Before making my strategic decision on the six types of toilets, I read social media, read a few North Carolina/Mississippi based newspapers, consulted with the white straight boy Hugh White who runs our Diversity Program, and used my common sense.

My common sense (augmented by big data) has made me who I am today, from an HR perspective.  The six types of toilets are as follows-

1-For men (of all colour)
2-For women (of most colours)
3-For the chairman of the board (golden seat)
4-For people who crap whilst talking on their cellphone. (Crap was a word my Dad used.)
5-For Stan, our CEO
6-For HR business partners

People who read this blog know that I am a traditional girl, a process HR gal, as it were. But the time has come to take a great leap forward 大跃进 . I cannot leave all HR innovation to the German and Austrian HR ladies.

To be honest, although I miss my Dad Pierre Elliot, were he alive today he would have told me "you are out of your fucking mind, Gloria".


God Bless Mississippi


Sunday 22 May 2016

Intra-psychic organizational structures


Comrade Carl Marks, our chief nerd, came into my office smoking a Cuban cigar, in line with his core values of ignoring HR procedures. Unfortunately, I was lying on my back resting my lumbar area as I do every 4 hours  and I felt quite embarrassed.  Comrade Carl , always a humanist, told me not to feel inconvenienced  as he sat on the floor next to me. He reeked of brandy, and I saw a pack of Cipralex (ten mg) in his pocket.

"Gloria, I have introduced a multi four-dimensional matrix into my big data and IoT departments. Each nerd now reports into 3 managers vertically, horizontally, diagonally. The fourth dimension is reporting into me, because in a mess like this, I can blame everyone and make all the decisions all by myself. Kibinimat, it works wonders. You should try it yourself. Even Herr Krebbs (the uber CFO) will implement the matrix, if he ever figures out what it is".

I slowly got to my feet and saw that I had 343 unread messages on my Whatsapp messenger, some of them work related. Carl snatched my phone and said, "Christ Gloria, listen to me; you are addicted to your phone.

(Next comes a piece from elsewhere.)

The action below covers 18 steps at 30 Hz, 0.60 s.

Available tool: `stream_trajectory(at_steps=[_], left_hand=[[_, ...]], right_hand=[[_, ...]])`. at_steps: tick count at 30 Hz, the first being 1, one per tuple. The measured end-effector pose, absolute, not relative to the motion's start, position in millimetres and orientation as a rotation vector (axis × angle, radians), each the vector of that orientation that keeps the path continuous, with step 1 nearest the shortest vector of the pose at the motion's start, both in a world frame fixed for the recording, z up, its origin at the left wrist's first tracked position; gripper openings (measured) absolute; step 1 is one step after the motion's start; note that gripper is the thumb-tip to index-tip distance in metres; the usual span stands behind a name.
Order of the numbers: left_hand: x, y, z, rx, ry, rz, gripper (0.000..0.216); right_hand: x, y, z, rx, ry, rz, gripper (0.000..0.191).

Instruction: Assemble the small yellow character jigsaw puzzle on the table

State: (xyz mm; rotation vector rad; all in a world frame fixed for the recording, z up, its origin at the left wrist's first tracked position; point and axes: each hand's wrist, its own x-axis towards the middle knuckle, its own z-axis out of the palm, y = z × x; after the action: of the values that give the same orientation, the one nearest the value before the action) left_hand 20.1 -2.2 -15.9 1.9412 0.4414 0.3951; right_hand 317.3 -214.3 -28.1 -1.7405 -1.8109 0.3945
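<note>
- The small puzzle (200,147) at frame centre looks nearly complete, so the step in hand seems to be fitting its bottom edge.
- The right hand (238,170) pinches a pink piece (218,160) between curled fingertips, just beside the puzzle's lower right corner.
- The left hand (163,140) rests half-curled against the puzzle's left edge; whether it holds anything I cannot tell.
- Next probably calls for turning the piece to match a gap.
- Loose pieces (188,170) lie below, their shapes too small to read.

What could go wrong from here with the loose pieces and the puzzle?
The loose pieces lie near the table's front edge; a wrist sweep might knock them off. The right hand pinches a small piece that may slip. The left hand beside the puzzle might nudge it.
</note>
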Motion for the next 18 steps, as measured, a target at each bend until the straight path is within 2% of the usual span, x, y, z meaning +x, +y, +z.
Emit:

You need digital detox".

Instead of delivering a kick box to Comrade Carl, I told him what I think of the matrix.

1-The matrix structure needs to be supported with an agile mindset, which sounds so smart.
2-It is best that all people in matrix speak one language, and I not referring to Russian.
3-A leader who tinkers with a structure too often  is wasting time and energy, from an HR perspective. (I had read about this in a blog.) 
4-Soon, in the gig economy, everyone will report into himself, or herself, and organizational structures will be intra-psychic. This is one of  smartest sentences I have ever written.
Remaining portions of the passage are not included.